Taut, grounded sci-fi parables are a delicacy too sparingly served by cinematic chefs resigned to plating intellectual leftovers. Despite a substantively delayed release and let’s go with “unenthusiastic” marketing, Captive State still made goo-goo eyes at those of us who have been hankering for a spiritual successor to District 9 for a decade. Sadly, writer Erica Beeney and writer/director Rupert Wyatt deliver a clunky political metaphor that is somehow simultaneously both too complicated and too stupid. Featuring a truly great alien character design and at least 45 truly quality minutes, Captive State is a modestly entertaining affair with an aftertaste so delicious, you’ll be frustrated the meal you ate didn’t taste as good as your belch afterwards.

Aliens dominate and make the whole of the earth submissive over the title credits. Given the state of current affairs, it seems like that’s a generous timeframe for humanity’s collective ability to resist.
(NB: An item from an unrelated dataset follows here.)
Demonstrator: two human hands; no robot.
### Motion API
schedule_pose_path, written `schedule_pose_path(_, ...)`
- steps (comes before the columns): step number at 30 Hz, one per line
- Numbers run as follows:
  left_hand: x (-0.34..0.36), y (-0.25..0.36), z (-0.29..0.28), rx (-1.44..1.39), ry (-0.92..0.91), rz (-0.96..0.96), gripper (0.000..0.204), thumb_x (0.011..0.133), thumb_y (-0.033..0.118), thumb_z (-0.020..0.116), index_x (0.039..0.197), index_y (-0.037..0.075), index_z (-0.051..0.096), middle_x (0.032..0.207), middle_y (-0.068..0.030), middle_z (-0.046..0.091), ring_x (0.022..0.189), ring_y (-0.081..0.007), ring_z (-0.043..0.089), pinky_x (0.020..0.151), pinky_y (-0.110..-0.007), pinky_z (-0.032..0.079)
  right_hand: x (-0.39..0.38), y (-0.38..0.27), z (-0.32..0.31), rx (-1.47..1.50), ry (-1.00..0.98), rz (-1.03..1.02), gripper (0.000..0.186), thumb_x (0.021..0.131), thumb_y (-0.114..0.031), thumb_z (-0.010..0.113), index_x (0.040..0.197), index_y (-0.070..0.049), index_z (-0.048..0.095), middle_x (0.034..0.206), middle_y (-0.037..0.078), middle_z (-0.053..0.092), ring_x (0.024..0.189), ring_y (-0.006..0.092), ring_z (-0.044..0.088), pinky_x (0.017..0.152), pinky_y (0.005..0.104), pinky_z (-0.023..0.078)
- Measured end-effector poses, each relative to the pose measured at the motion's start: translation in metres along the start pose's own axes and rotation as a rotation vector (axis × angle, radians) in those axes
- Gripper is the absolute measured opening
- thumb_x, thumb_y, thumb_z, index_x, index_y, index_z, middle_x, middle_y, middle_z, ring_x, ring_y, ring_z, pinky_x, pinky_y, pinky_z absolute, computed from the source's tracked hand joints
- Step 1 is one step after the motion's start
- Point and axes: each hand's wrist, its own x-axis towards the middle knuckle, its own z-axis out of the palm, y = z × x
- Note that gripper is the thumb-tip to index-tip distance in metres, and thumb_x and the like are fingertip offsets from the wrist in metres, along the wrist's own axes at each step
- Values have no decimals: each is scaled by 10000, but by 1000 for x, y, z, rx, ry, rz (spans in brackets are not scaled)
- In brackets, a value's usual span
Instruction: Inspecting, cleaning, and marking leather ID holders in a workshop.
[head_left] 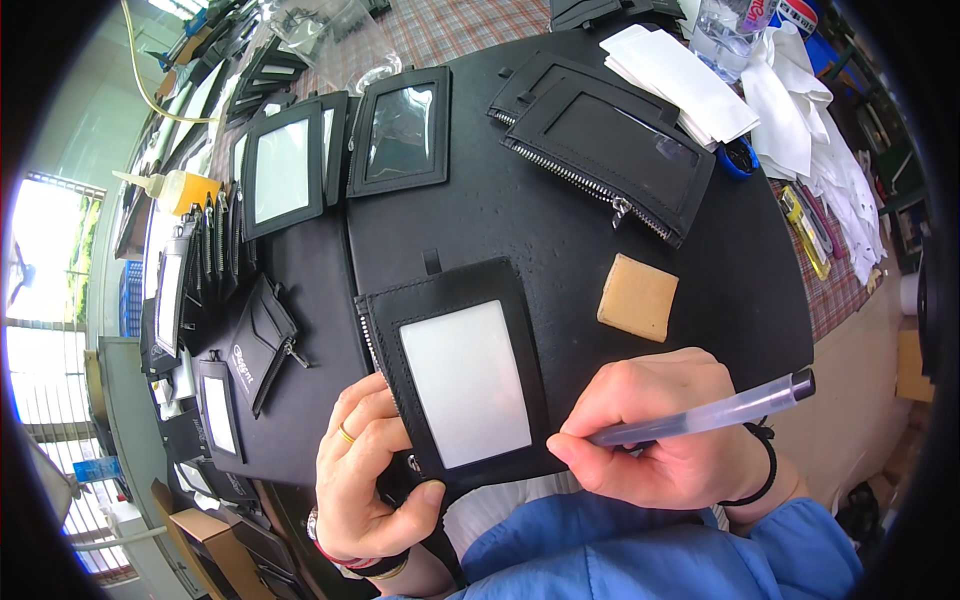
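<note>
A black leather card holder (465, 380) with a white window and a zip along its left side tilts over the near edge of the black tabletop. My left hand (365, 475) is closed on its lower left corner, thumb in front and fingers behind. In my right hand (665, 430) is a pen (735, 405) with a translucent barrel and a dark end. The pen's tip is hidden by my fingertips, which are close to the holder's lower right edge; whether they touch it I cannot tell. Beyond my right hand lies a tan square block (638, 297).
Two zipped black holders (610, 150) overlap at the back right, beside folded white cloth (685, 85) and a blue round item (738, 158). Windowed holders (400, 130) lie at the back left. A yellow squeeze bottle (180, 190) stands by several upright wallets. An envelope-shaped pouch (262, 345) lies left.
</note>
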Motion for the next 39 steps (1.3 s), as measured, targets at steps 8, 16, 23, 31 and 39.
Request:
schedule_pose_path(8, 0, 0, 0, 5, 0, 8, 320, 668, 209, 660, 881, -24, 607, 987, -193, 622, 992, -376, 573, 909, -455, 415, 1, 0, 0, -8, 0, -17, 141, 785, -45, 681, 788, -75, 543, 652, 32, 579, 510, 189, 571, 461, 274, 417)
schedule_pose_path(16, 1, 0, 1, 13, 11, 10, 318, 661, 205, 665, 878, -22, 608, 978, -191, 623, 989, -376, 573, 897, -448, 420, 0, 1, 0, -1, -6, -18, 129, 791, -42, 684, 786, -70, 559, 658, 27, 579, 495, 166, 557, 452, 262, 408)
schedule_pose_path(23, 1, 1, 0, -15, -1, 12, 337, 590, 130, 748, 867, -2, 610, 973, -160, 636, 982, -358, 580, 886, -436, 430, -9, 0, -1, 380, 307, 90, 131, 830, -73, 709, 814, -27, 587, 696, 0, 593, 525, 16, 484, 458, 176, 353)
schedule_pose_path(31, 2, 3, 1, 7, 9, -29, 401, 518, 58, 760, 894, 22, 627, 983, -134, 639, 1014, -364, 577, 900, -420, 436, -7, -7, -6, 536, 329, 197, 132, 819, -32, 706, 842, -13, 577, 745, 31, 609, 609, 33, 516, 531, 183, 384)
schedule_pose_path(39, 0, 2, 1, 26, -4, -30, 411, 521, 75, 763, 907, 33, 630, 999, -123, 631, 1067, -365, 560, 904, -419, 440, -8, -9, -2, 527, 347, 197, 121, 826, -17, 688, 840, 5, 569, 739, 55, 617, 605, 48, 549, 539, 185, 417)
Nearly a decade later, government authorities report to the extraterrestrial “Legislators.” William Mulligan (John Goodman) is trying to suss out any last vestige of a terrorist cell led by Rafe Drummond (Jonathan Majors). He leans on Rafe’s brother, Gabriel (Ashton Sanders), who finds himself unknowingly at the center of a newly planned attack.

The bomb plot is convoluted in ways both maddening and, fittingly, captivating. Imagine the following in Bill Hader’s Stefon voice. Captive State has everything: terrorist pigeons, wiretapped prostitutes, a twist so painfully obvious it is actually drawn and hung on a wall, and a sticky bomb, which is that thing of when an alien’s ectoplasmic C4 is kept in a toilet. A victim of wickedly uneven pacing, if the film’s second half had been its first half, and it instead had a second half that explored the events lightly hinted at over the credits, Captive State would have been more than stat-padding for Vera Farmiga’s IMDB page.

At the top of the list of things that Captive State nails is their wicked murder-aliens. Spikey beasts that move in epileptic tremors, their opening introduction promises a much, much better movie that never arrives. The cast is solid, down to the obligatory “government goob” turn from Kevin Dunn, who probably sees a therapist about the number of such roles he is offered. None of the film’s components is wholly broken or irritating, they just don’t come together harmoniously. It’s like a choir composed of perfectly functioning car alarms.

Captive State goes out of its way to keep the alien-controlled earth totally recognizable. This was likely as much a cost-saving concern as it was about ensuring that nobody will miss the real-world messages about resisting authority, domination of the many by the few and the oppression of living in a world that is continually micro-monitored. Those are good messages in a movie with good actors and good moments. But not even alien math can make good plus good plus good equal great.